* WHAT THIS TASK INVOLVES
Look for the line containing "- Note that" in the listing below; from there, output every line exactly, the last one included.

* STORED DATA
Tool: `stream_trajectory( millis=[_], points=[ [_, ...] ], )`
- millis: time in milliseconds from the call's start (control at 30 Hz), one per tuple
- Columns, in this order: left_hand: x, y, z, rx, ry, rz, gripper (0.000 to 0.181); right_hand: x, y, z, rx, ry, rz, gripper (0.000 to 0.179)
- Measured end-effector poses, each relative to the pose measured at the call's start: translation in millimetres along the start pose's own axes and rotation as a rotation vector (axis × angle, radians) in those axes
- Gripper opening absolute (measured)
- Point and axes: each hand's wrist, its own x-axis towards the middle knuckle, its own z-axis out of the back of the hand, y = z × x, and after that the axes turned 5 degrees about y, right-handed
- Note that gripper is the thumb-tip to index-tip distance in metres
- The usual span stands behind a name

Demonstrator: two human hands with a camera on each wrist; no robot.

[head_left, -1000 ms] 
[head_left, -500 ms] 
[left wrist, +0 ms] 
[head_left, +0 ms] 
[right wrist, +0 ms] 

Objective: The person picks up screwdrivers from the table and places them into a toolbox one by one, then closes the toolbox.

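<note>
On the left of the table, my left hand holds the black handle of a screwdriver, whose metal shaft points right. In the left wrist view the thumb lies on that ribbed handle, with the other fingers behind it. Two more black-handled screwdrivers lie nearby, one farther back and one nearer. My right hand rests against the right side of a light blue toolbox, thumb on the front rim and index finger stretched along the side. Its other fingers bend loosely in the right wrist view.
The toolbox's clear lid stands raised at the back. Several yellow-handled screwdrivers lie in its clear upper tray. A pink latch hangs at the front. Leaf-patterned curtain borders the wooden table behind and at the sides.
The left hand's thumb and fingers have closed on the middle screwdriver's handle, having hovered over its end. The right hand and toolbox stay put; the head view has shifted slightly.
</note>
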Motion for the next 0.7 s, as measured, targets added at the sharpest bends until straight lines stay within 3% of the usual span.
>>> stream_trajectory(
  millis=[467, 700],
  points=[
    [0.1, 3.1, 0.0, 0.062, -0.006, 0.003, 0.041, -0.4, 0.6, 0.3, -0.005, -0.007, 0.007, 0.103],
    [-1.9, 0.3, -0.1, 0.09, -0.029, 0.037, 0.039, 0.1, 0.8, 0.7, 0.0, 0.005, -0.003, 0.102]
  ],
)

* THE COMPLETED TASK
- Note that gripper is the thumb-tip to index-tip distance in metres
- The usual span stands behind a name

Demonstrator: two human hands with a camera on each wrist; no robot.

[head_left, -1000 ms] 
[head_left, -500 ms] 
[left wrist, +0 ms] 
[head_left, +0 ms] 
[right wrist, +0 ms] 

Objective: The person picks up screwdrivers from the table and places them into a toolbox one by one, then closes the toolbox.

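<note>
On the left of the table, my left hand holds the black handle of a screwdriver, whose metal shaft points right. In the left wrist view the thumb lies on that ribbed handle, with the other fingers behind it. Two more black-handled screwdrivers lie nearby, one farther back and one nearer. My right hand rests against the right side of a light blue toolbox, thumb on the front rim and index finger stretched along the side. Its other fingers bend loosely in the right wrist view.
The toolbox's clear lid stands raised at the back. Several yellow-handled screwdrivers lie in its clear upper tray. A pink latch hangs at the front. Leaf-patterned curtain borders the wooden table behind and at the sides.
The left hand's thumb and fingers have closed on the middle screwdriver's handle, having hovered over its end. The right hand and toolbox stay put; the head view has shifted slightly.
</note>
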Motion for the next 0.7 s, as measured, targets added at the sharpest bends until straight lines stay within 3% of the usual span.
>>> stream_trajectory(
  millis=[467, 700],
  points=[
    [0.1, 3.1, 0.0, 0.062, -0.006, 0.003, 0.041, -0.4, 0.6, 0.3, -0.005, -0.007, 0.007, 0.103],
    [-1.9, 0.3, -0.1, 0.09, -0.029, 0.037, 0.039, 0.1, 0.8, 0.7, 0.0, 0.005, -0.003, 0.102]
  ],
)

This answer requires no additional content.